6. NoFollowed (& Followed) Social Bookmark Links
Social bookmarking links are also considered to be manipulative by Google.
This can get you in trouble if you do it too much.
Think about it. They are all manually-placed and are spammy as hell.
It’s no wonder Google considers these a link scheme.
7. Directory Submissions (or a Directory Submissions Service)
Directory submission services love to tell you that you will get great traction from their links. “We’ll help increase your Google rankings!!” they will say. However, nothing could be further from the truth.
Submitting to low-quality directories will likely do more harm than good for your rankings.
As with many things in SEO, there is an exception.
It is OK to use relevant and targeted directories for natural link building – especially in local SEO.
8. Blog Comments
Historically, blog comments have been one of the most-abused tactics in SEO.
Comment spam is an ancient link acquisition tactic to avoid. In fact, you can thank spammy blog comments for the introduction of nofollowed links. The goal was to prevent spammers from getting SEO benefits from abusing the comments section.
But there is a right way to approach blog comments. The key is leaving topically relevant comments on topically relevant sites.
9. Links From Fiverr or Other Cheap Link Services
This is yet another abused tactic in SEO. Again, this is so egregiously bad that, while they are not part of Google’s guidelines, the patterns and footprints left behind are likely obvious to Google’s algorithms.

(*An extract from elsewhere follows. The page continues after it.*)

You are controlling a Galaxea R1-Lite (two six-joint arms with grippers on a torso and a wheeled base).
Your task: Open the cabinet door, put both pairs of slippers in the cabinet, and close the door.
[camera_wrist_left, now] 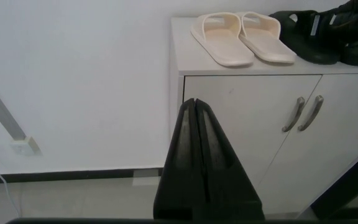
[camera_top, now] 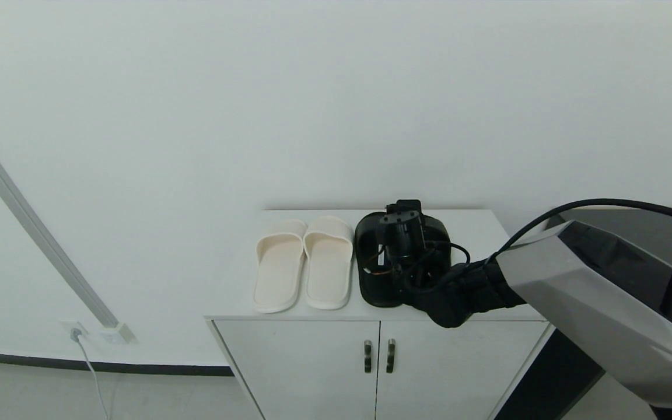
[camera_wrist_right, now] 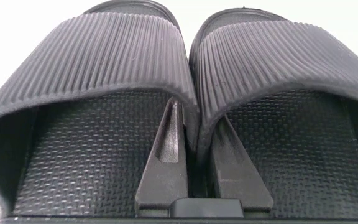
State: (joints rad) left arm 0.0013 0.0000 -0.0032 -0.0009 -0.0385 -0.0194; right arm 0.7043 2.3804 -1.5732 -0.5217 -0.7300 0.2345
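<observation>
Pinch on black slippers (camera_top: 372,286), doors (camera_top: 312,373) shut.
Right gripper (camera_wrist_right: 196,115) sits atop the cabinet (camera_top: 231,294), one finger inside each black slipper, jaws drawn nearly together on the two adjoining inner walls. White slippers (camera_top: 327,265) lie just beside the black pair on the same top. Left gripper (camera_wrist_left: 195,106) hangs low in front of the cabinet, fingers pressed flat together, holding nothing. Likely risks: the grip takes only thin, soft side walls, so one slipper could peel free on lifting. A sideways drag could shove the white pair. With both handles (camera_top: 367,356) untouched, the load has nowhere to go unless the left arm opens a door.
</observation>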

It would not be hard for Google to set up an investigative protocol to sign up for accounts for these services, pose as SEOs or other webmasters, and check out the most common patterns used by these services.
Just always remember – that person you’re talking to on the black hat forums regularly could very well be a Googler.
10. Links Built by Automatic Link Building Programs
Ever heard of tools like GSA Search Engine Ranker, Scrape Box, or XRumer? Sure these tools can build you lots of links. However, in recent years, these programs have become less effective. This SEO professional does not recommend using these programs for your SEO efforts, especially not on your money site.
If an SEO can think of it, it is likely that Google is already several steps ahead with pattern variations already built into their algorithm.
Conclusion
In conclusion, Search Engines are guided and if you will win their love, you will have to do what the search engines love also. Search Engines love quality content and quality links. This post have taken us through the basic steps to ensure that your links can will the acceptance of Search Engines.